De acordo com especialistas em paleontologia e biologia evolutiva, não há registros fósseis ou evidências biológicas que sustentem a existência de dragões como geralmente concebidos na cultura popular. As representações de dragões como grandes répteis voadores ou terrestres com habilidades mágicas são consideradas produtos da imaginação humana, sem base na fauna conhecida através do registro fóssil.
Enquanto certas criaturas pré-históricas, como os pterossauros, eram répteis voadores impressionantes que viveram há milhões de anos, eles não se assemelhavam às descrições mitológicas de dragões.
Apesar da persistente fascinação e representação de dragões na literatura, cinema e cultura popular, os cientistas enfatizam que tais interpretações são baseadas na ficção e não refletem uma realidade biológica ou paleontológica. A pesquisa continua revelando novas descobertas sobre a vida pré-histórica, mas os dragões permanecem exclusivamente no reino da fantasia e da imaginação.

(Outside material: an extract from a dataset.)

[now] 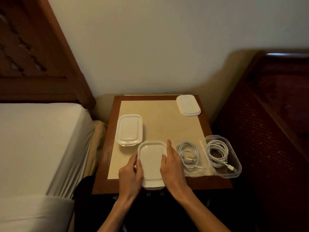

Adicionalmente, o dragão-de-komodo (Varanus komodoensis), uma espécie real de lagarto encontrado nas ilhas indonésias de Komodo, Rinca, Flores e Gili Motang, é frequentemente chamado de “dragão” devido ao seu tamanho impressionante e ao seu papel como predador no ecossistema. No entanto, ele é um lagarto grande e carnívoro, sem as características místicas associadas aos dragões das lendas.